> [Exercise brief]:
Would you retype the whole listing exactly?

> [The data]:
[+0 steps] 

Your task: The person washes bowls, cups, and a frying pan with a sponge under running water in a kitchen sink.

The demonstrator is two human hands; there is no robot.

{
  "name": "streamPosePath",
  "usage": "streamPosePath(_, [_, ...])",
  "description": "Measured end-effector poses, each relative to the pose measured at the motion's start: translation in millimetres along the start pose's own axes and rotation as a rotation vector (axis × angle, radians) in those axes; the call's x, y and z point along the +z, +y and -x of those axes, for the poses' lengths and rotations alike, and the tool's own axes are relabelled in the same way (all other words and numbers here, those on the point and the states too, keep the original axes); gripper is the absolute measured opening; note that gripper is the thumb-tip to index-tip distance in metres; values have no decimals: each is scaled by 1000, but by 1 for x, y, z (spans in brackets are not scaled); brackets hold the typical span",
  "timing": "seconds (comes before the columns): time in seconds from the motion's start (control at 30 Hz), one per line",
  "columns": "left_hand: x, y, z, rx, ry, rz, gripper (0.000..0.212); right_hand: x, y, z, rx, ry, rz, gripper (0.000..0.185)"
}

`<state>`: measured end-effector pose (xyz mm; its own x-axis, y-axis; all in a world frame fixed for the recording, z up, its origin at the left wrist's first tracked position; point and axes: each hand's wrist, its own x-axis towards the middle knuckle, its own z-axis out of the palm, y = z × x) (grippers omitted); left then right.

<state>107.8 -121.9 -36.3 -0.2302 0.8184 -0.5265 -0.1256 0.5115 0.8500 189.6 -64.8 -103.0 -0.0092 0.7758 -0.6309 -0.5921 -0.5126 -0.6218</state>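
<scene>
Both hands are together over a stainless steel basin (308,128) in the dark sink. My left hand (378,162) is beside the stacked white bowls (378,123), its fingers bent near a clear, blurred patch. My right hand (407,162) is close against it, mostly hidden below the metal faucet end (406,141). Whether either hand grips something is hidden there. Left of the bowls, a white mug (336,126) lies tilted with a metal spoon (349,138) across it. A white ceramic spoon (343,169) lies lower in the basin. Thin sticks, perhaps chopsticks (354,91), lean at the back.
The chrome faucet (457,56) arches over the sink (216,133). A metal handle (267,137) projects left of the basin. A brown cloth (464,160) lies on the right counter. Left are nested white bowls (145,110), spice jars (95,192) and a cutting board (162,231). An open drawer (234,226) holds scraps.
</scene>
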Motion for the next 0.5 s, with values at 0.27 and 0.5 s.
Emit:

> [Response to this exercise]:
[+0 steps] 

Your task: The person washes bowls, cups, and a frying pan with a sponge under running water in a kitchen sink.

The demonstrator is two human hands; there is no robot.

{
  "name": "streamPosePath",
  "usage": "streamPosePath(_, [_, ...])",
  "description": "Measured end-effector poses, each relative to the pose measured at the motion's start: translation in millimetres along the start pose's own axes and rotation as a rotation vector (axis × angle, radians) in those axes; the call's x, y and z point along the +z, +y and -x of those axes, for the poses' lengths and rotations alike, and the tool's own axes are relabelled in the same way (all other words and numbers here, those on the point and the states too, keep the original axes); gripper is the absolute measured opening; note that gripper is the thumb-tip to index-tip distance in metres; values have no decimals: each is scaled by 1000, but by 1 for x, y, z (spans in brackets are not scaled); brackets hold the typical span",
  "timing": "seconds (comes before the columns): time in seconds from the motion's start (control at 30 Hz), one per line",
  "columns": "left_hand: x, y, z, rx, ry, rz, gripper (0.000..0.212); right_hand: x, y, z, rx, ry, rz, gripper (0.000..0.185)"
}

`<state>`: measured end-effector pose (xyz mm; its own x-axis, y-axis; all in a world frame fixed for the recording, z up, its origin at the left wrist's first tracked position; point and axes: each hand's wrist, its own x-axis towards the middle knuckle, its own z-axis out of the palm, y = z × x) (grippers omitted); left then right.

<state>107.8 -121.9 -36.3 -0.2302 0.8184 -0.5265 -0.1256 0.5115 0.8500 189.6 -64.8 -103.0 -0.0092 0.7758 -0.6309 -0.5921 -0.5126 -0.6218</state>
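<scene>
Both hands are together over a stainless steel basin (308,128) in the dark sink. My left hand (378,162) is beside the stacked white bowls (378,123), its fingers bent near a clear, blurred patch. My right hand (407,162) is close against it, mostly hidden below the metal faucet end (406,141). Whether either hand grips something is hidden there. Left of the bowls, a white mug (336,126) lies tilted with a metal spoon (349,138) across it. A white ceramic spoon (343,169) lies lower in the basin. Thin sticks, perhaps chopsticks (354,91), lean at the back.
The chrome faucet (457,56) arches over the sink (216,133). A metal handle (267,137) projects left of the basin. A brown cloth (464,160) lies on the right counter. Left are nested white bowls (145,110), spice jars (95,192) and a cutting board (162,231). An open drawer (234,226) holds scraps.
</scene>
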Motion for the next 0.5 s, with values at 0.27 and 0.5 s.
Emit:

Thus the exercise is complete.